▶ **Exercise objective**
From the first line of the records through the line containing "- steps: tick", retype every line exactly and nothing else.

Stored entries
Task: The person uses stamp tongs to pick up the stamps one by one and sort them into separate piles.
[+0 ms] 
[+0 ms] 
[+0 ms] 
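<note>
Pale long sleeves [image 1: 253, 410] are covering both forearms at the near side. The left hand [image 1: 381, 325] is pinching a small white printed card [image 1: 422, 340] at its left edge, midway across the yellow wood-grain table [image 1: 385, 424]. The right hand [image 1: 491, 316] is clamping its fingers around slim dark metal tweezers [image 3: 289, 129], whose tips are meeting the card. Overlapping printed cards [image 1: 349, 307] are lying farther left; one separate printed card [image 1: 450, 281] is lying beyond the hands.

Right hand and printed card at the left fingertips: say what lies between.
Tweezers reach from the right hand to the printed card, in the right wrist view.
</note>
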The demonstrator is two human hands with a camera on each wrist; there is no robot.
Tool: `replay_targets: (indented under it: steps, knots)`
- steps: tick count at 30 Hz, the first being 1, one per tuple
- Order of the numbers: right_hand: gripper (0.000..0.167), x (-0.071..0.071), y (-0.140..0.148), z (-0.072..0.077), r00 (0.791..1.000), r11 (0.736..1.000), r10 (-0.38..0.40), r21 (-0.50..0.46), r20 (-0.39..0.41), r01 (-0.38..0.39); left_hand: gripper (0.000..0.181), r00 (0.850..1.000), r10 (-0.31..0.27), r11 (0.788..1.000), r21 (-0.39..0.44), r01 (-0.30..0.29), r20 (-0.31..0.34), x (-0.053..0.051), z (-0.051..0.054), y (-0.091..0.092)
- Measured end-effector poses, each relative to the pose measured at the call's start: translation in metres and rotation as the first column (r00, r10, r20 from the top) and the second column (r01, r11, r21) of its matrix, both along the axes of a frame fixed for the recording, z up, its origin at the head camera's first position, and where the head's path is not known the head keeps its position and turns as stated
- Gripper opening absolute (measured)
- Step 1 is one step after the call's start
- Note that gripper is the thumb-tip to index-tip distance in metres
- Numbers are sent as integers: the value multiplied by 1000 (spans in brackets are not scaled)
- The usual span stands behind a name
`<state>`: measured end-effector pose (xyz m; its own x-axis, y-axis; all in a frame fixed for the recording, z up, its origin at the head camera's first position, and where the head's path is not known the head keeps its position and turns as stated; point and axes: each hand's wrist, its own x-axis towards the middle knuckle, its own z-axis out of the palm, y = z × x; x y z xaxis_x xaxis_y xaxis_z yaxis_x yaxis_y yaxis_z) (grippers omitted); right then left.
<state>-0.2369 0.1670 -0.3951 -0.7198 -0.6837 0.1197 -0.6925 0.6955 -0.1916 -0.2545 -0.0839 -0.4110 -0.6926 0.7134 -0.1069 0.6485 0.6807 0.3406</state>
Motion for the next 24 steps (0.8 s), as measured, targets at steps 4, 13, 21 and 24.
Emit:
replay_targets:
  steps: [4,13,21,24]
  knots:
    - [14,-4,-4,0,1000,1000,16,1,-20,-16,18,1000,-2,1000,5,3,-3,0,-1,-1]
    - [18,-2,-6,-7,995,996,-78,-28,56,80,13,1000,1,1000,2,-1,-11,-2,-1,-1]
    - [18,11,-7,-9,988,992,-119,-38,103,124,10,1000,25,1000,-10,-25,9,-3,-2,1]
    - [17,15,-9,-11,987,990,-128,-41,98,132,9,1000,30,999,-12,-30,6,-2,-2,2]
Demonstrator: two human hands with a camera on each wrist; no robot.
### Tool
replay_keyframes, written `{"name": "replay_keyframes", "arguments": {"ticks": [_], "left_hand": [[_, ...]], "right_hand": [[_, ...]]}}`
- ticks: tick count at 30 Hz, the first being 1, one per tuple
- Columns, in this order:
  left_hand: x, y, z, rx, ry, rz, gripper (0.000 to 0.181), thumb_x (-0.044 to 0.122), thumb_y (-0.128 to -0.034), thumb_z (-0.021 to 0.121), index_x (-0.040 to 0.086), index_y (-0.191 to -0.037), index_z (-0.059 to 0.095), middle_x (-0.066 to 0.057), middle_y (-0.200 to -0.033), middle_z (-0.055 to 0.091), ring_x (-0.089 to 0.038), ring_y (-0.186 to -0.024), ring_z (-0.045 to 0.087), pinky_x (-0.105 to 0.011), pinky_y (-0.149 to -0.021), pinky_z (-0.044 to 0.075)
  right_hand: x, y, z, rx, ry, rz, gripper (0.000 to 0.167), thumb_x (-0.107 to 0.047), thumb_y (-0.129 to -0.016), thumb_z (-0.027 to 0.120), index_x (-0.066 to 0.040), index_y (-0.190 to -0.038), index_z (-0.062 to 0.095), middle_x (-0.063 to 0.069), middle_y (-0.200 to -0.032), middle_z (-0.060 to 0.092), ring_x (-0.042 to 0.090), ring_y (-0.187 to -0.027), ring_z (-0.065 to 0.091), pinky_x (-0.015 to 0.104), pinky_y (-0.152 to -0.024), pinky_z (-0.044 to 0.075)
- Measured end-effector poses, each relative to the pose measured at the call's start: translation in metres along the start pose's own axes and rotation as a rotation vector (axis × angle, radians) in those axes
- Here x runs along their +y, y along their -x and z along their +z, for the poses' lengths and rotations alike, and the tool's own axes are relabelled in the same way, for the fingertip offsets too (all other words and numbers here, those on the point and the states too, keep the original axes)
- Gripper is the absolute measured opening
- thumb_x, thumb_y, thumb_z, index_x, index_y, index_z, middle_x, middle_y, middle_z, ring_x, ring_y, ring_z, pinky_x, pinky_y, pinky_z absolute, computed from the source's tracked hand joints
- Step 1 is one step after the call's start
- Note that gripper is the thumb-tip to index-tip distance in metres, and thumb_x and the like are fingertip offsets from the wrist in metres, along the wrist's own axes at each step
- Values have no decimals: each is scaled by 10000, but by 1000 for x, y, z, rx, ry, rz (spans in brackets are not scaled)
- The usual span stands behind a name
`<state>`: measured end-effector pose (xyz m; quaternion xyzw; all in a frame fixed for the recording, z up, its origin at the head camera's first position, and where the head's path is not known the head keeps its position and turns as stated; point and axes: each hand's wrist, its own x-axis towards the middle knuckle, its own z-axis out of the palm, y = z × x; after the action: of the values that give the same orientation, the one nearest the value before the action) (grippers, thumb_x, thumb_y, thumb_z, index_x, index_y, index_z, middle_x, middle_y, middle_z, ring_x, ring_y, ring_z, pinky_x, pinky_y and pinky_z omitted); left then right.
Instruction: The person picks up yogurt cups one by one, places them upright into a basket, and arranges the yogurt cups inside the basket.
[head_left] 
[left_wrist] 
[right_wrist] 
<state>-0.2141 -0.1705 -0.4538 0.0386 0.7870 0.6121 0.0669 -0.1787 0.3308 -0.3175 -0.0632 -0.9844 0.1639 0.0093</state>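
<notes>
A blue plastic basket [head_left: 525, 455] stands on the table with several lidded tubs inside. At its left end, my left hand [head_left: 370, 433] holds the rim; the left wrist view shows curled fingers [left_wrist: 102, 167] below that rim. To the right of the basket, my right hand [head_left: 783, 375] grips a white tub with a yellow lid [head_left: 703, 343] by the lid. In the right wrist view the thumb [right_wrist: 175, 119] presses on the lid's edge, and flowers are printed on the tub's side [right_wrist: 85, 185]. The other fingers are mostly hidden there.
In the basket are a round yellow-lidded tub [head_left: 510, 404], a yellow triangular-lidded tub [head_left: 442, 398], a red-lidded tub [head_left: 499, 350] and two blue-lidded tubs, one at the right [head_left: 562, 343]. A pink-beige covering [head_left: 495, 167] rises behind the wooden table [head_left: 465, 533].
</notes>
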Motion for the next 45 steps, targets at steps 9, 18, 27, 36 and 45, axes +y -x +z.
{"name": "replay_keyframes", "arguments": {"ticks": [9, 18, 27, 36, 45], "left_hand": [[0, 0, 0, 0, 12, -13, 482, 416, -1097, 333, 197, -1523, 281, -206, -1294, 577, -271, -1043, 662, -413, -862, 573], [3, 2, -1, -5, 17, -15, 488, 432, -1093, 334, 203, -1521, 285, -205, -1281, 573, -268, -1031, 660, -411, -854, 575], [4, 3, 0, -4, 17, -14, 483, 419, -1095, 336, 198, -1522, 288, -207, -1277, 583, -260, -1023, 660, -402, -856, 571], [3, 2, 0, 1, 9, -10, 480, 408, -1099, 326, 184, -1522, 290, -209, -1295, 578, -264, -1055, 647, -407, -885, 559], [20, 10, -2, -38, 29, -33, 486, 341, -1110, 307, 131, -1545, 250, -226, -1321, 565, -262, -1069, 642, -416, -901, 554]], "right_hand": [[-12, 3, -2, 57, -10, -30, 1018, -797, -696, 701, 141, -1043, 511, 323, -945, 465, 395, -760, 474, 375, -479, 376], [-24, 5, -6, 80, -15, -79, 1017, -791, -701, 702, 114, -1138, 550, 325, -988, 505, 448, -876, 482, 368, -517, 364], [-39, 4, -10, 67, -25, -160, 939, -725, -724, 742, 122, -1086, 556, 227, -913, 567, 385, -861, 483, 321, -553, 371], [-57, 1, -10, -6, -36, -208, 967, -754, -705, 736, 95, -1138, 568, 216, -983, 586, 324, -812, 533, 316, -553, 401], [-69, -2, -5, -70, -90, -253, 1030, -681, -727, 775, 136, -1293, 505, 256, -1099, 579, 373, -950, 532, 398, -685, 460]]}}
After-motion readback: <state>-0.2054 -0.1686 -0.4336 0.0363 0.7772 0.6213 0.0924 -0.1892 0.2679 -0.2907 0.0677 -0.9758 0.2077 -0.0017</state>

▶ **Output of the task**
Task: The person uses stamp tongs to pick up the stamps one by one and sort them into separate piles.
[+0 ms] 
[+0 ms] 
[+0 ms] 
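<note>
Pale long sleeves [image 1: 253, 410] are covering both forearms at the near side. The left hand [image 1: 381, 325] is pinching a small white printed card [image 1: 422, 340] at its left edge, midway across the yellow wood-grain table [image 1: 385, 424]. The right hand [image 1: 491, 316] is clamping its fingers around slim dark metal tweezers [image 3: 289, 129], whose tips are meeting the card. Overlapping printed cards [image 1: 349, 307] are lying farther left; one separate printed card [image 1: 450, 281] is lying beyond the hands.

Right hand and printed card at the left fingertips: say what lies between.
Tweezers reach from the right hand to the printed card, in the right wrist view.
</note>
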The demonstrator is two human hands with a camera on each wrist; there is no robot.
Tool: `replay_targets: (indented under it: steps, knots)`
- steps: tick count at 30 Hz, the first being 1, one per tuple

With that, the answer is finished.